▸ Activity: All of the data is to be repeated verbatim.
··· Listed entries ···
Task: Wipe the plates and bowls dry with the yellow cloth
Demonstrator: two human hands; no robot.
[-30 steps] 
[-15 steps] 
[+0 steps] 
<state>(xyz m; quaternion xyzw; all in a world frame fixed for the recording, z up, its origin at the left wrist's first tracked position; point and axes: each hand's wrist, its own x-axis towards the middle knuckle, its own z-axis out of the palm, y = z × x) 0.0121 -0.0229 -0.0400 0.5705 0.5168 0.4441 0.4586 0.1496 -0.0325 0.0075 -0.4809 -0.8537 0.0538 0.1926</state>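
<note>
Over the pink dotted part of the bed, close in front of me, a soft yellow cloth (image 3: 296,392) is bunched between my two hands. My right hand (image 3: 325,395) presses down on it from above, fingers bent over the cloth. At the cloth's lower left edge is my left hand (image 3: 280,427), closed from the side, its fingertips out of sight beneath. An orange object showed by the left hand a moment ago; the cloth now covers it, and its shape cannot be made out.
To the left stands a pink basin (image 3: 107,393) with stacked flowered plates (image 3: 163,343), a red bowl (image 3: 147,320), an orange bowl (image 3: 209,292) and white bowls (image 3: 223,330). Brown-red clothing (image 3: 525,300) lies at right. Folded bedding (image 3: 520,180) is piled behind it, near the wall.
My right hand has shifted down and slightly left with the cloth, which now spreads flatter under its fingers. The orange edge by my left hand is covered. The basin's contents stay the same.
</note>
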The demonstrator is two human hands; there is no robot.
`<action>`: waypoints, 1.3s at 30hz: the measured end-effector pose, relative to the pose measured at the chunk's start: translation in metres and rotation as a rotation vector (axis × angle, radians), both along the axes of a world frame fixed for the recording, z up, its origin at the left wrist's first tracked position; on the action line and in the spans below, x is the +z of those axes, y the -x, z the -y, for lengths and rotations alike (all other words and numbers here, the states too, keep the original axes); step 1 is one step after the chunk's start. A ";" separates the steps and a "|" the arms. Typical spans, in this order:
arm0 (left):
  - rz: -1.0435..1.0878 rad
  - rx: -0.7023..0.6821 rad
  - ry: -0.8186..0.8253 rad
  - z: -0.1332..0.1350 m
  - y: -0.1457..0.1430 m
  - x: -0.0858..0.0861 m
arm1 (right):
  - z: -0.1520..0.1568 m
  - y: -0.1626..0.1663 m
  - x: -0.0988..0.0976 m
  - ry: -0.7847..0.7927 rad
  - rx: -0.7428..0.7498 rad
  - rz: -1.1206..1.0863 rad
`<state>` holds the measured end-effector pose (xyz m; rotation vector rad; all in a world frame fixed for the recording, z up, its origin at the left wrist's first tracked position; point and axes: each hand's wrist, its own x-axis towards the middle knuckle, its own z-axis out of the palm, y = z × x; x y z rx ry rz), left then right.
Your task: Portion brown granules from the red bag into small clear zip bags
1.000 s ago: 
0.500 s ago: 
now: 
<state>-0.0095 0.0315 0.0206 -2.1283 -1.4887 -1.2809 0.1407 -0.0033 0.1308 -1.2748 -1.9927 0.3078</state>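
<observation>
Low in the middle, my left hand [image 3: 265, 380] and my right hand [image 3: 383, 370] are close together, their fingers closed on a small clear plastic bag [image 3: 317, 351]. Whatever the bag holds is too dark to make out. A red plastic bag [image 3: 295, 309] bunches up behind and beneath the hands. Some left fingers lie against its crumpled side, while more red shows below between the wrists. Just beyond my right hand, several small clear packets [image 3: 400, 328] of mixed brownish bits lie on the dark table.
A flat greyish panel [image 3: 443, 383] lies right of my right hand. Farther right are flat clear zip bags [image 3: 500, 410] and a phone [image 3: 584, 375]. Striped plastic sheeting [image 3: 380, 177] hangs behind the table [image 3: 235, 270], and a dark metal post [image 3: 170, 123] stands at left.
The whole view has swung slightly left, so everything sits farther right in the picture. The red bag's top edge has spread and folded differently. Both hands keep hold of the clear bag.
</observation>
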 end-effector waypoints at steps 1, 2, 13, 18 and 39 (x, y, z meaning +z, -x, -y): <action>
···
▸ Your solution:
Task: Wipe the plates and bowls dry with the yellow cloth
Demonstrator: two human hands; no robot.
[-30 steps] 
[-15 steps] 
[+0 steps] 
<state>(xyz m; quaternion xyzw; all in a world frame fixed for the recording, z up, its origin at the left wrist's first tracked position; point and axes: each hand's wrist, its own x-axis towards the middle knuckle, its own z-axis out of the palm, y = z × x) 0.0121 -0.0229 -0.0400 0.5705 0.5168 0.4441 0.4586 0.1496 -0.0325 0.0075 -0.4809 -0.8537 0.0538 0.1926</state>
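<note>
Over the pink dotted part of the bed, close in front of me, a soft yellow cloth (image 3: 296,392) is bunched between my two hands. My right hand (image 3: 325,395) presses down on it from above, fingers bent over the cloth. At the cloth's lower left edge is my left hand (image 3: 280,427), closed from the side, its fingertips out of sight beneath. An orange object showed by the left hand a moment ago; the cloth now covers it, and its shape cannot be made out.
To the left stands a pink basin (image 3: 107,393) with stacked flowered plates (image 3: 163,343), a red bowl (image 3: 147,320), an orange bowl (image 3: 209,292) and white bowls (image 3: 223,330). Brown-red clothing (image 3: 525,300) lies at right. Folded bedding (image 3: 520,180) is piled behind it, near the wall.
My right hand has shifted down and slightly left with the cloth, which now spreads flatter under its fingers. The orange edge by my left hand is covered. The basin's contents stay the same.
</note>
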The demonstrator is two human hands; there is no robot.
`<action>`: waypoints, 1.3s at 30hz: the measured end-effector pose, relative to the pose measured at the chunk's start: translation in metres and rotation as a rotation vector (axis × angle, radians), both along the axes of a world frame fixed for the recording, z up, its origin at the left wrist's first tracked position; on the action line and in the spans below, x is the +z of those axes, y the -x, z the -y, for lengths and rotations alike (all other words and numbers here, the states too, keep the original axes); step 1 is one step after the chunk's start. A ";" separates the steps and a "|" the arms. Typical spans, in this order:
arm0 (left):
  - rz: -1.0435..1.0878 rad
  - rx: -0.7023..0.6821 rad
  - ry: -0.8186..0.8253 rad
  - z: -0.1332..0.1350 m
  - y: -0.1457..0.1430 m
  - x: -0.0858..0.0861 m
arm1 (right):
  - z: -0.1520..0.1568 m
  - y: -0.1626..0.1663 m
  - x: -0.0988..0.0976 m
  - ry: -0.7847..0.7927 rad
  - rx: -0.7428..0.7498 rad
  - rz: -1.1206..1.0863 rad
`<state>` holds the measured end-effector pose (xyz m; rotation vector rad; all in a world frame fixed for the recording, z up, its origin at the left wrist's first tracked position; point and axes: each hand's wrist, its own x-axis towards the middle knuckle, its own z-axis out of the palm, y = z × x; x y z rx ry rz), left then right.
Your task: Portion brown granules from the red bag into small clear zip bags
1.000 s ago: 
0.500 s ago: 
now: 
<state>-0.0095 0.0315 0.0206 -2.1283 -1.4887 -1.2809 0.1407 -0.0033 0.1308 -1.2748 -1.9927 0.3078</state>
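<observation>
Low in the middle, my left hand [image 3: 265, 380] and my right hand [image 3: 383, 370] are close together, their fingers closed on a small clear plastic bag [image 3: 317, 351]. Whatever the bag holds is too dark to make out. A red plastic bag [image 3: 295, 309] bunches up behind and beneath the hands. Some left fingers lie against its crumpled side, while more red shows below between the wrists. Just beyond my right hand, several small clear packets [image 3: 400, 328] of mixed brownish bits lie on the dark table.
A flat greyish panel [image 3: 443, 383] lies right of my right hand. Farther right are flat clear zip bags [image 3: 500, 410] and a phone [image 3: 584, 375]. Striped plastic sheeting [image 3: 380, 177] hangs behind the table [image 3: 235, 270], and a dark metal post [image 3: 170, 123] stands at left.
The whole view has swung slightly left, so everything sits farther right in the picture. The red bag's top edge has spread and folded differently. Both hands keep hold of the clear bag.
</observation>
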 end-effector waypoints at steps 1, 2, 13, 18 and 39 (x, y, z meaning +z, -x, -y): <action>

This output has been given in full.